The parties are not in pari delicto i.e. not equally to blame.
The
owner of the goods or money establishes title thereto without relying
upon the illegal contract as was the case in Amar Single Kulubya.
VOID CONTRACTS
These
are contracts which the law treats as non-existent. As a general rule
illegal contract is only void but not certain rights may be salvaged by
the innocent party. A contract may be rendered by statute or at common
law i.e. courts of law.
Contracts void by the statute.
Wagering contract.
This
is a contract whereby two persons or groups of persons with different
views on the outcome of an uncertain future event agree that some
consideration is to pass depending on the outcome.

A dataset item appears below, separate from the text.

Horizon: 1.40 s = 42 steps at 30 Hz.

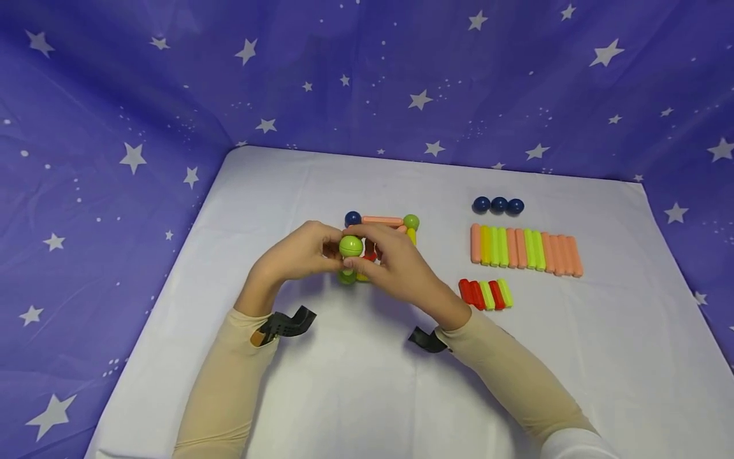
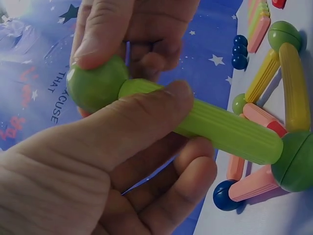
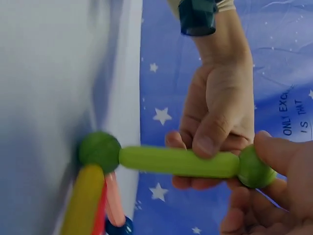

Contracts void at common law
These are contracts declared void by courts of law for being contrary to public policy namely
Contract of the courts
Contract prejudicial to the statute of marriage
Contracts in restraint of trade
CONTRACTS IN RESTRAINT OF TRADE
This
is a contract by which a person voluntarily or involuntarily restricts
his future liberty to carry on his trader business or profession in such
manner or with such persons as he chooses e.g. an employer restraining
an employee from working for a business rival. At common law contracts
in restraint of trade are prima facie void for being contrary to public
policy. However such a contract may be enforced it is proved that;
The restraint was reasonably necessary to protect the restraining party’s interest
The restraint was reasonable to affected party
The restraint was not injurious to the public.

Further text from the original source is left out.